BPBD dan BMKG mengimbau masyarakat agar tidak membuka lahan dengan cara membakar, karena aktivitas ini menjadi salah satu penyebab utama karhutla di Riau. Edy juga menyoroti pentingnya masyarakat untuk lebih berhati-hati dalam aktivitas yang berisiko memicu kebakaran, termasuk tidak membuang puntung rokok sembarangan di area lahan kering. “Mari bersama menjaga lingkungan demi mencegah kebakaran dan mengurangi dampaknya bagi semua pihak,” imbaunya, menekankan pentingnya kerja sama seluruh elemen masyarakat dalam menghadapi cuaca panas yang memperparah risiko kebakaran.
Tantangan dalam memadamkan api menjadi semakin sulit di tengah kondisi musim kemarau panjang yang melanda wilayah Riau. Hal ini membuat lahan kering dan rentan terbakar, terutama di daerah gambut yang mudah menyulut api dan menyebarkannya lebih cepat. Pemadaman di lahan gambut juga membutuhkan upaya lebih besar, karena api kerap tersembunyi di bawah lapisan tanah dan sulit dipadamkan hanya dengan pemadaman darat.
Tidak hanya merusak lingkungan dan mengganggu kesehatan masyarakat akibat asap, kebakaran hutan dan lahan juga berdampak pada perekonomian. Sektor pertanian dan perkebunan yang menjadi andalan ekonomi di Riau turut terkena imbas, karena lahan yang terbakar tidak bisa lagi digunakan untuk jangka waktu yang cukup lama. Selain itu, transportasi udara pun dapat terganggu karena jarak pandang yang menurun akibat asap, sehingga menghambat mobilitas dan aktivitas ekonomi lainnya.

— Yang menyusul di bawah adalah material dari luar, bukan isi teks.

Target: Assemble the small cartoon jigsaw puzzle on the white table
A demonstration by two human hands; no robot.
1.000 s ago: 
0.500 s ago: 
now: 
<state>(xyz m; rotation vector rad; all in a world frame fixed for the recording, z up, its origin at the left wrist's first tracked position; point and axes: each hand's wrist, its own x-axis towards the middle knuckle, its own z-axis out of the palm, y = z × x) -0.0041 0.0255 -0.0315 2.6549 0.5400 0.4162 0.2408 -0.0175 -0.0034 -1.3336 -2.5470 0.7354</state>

Situasi ini menambah urgensi untuk memperketat pengawasan dan penegakan hukum bagi pelaku pembakaran lahan, baik individu maupun perusahaan. Aparat kepolisian bersama instansi terkait terus memperketat patroli dan pemantauan di lapangan guna mencegah terjadinya pembukaan lahan dengan cara membakar. Bagi pihak yang terbukti melakukan pembakaran, tindakan tegas akan diambil untuk memberikan efek jera dan mencegah kejadian serupa.
Dalam konteks yang lebih luas, masalah kebakaran hutan dan lahan ini juga berhubungan dengan perubahan iklim global. Kebakaran di Riau tidak hanya berdampak lokal tetapi juga berpotensi menyumbang emisi karbon dioksida yang memperburuk pemanasan global. Dengan adanya upaya dari pemerintah, BMKG, dan BPBD dalam mencegah dan menangani karhutla, diharapkan dapat menjadi langkah konkrit dalam mengurangi bencana lingkungan ini.
Untuk menanggulangi dampak jangka panjang, pemerintah daerah juga mulai merancang program reboisasi atau penanaman kembali pada lahan yang terbakar. Selain itu, edukasi dan sosialisasi kepada masyarakat mengenai bahaya pembakaran hutan dan lahan terus digalakkan. Kesadaran masyarakat akan pentingnya menjaga ekosistem dan lingkungan hidup akan menjadi kunci keberhasilan dalam mencegah kebakaran di masa mendatang.
Dengan usaha bersama antara pemerintah, lembaga penanggulangan bencana, dan masyarakat, diharapkan Provinsi Riau dapat mengatasi tantangan kebakaran hutan dan lahan yang kerap melanda. Dukungan dari semua pihak akan membantu menjaga kelestarian lingkungan dan kualitas udara yang sehat bagi generasi mendatang.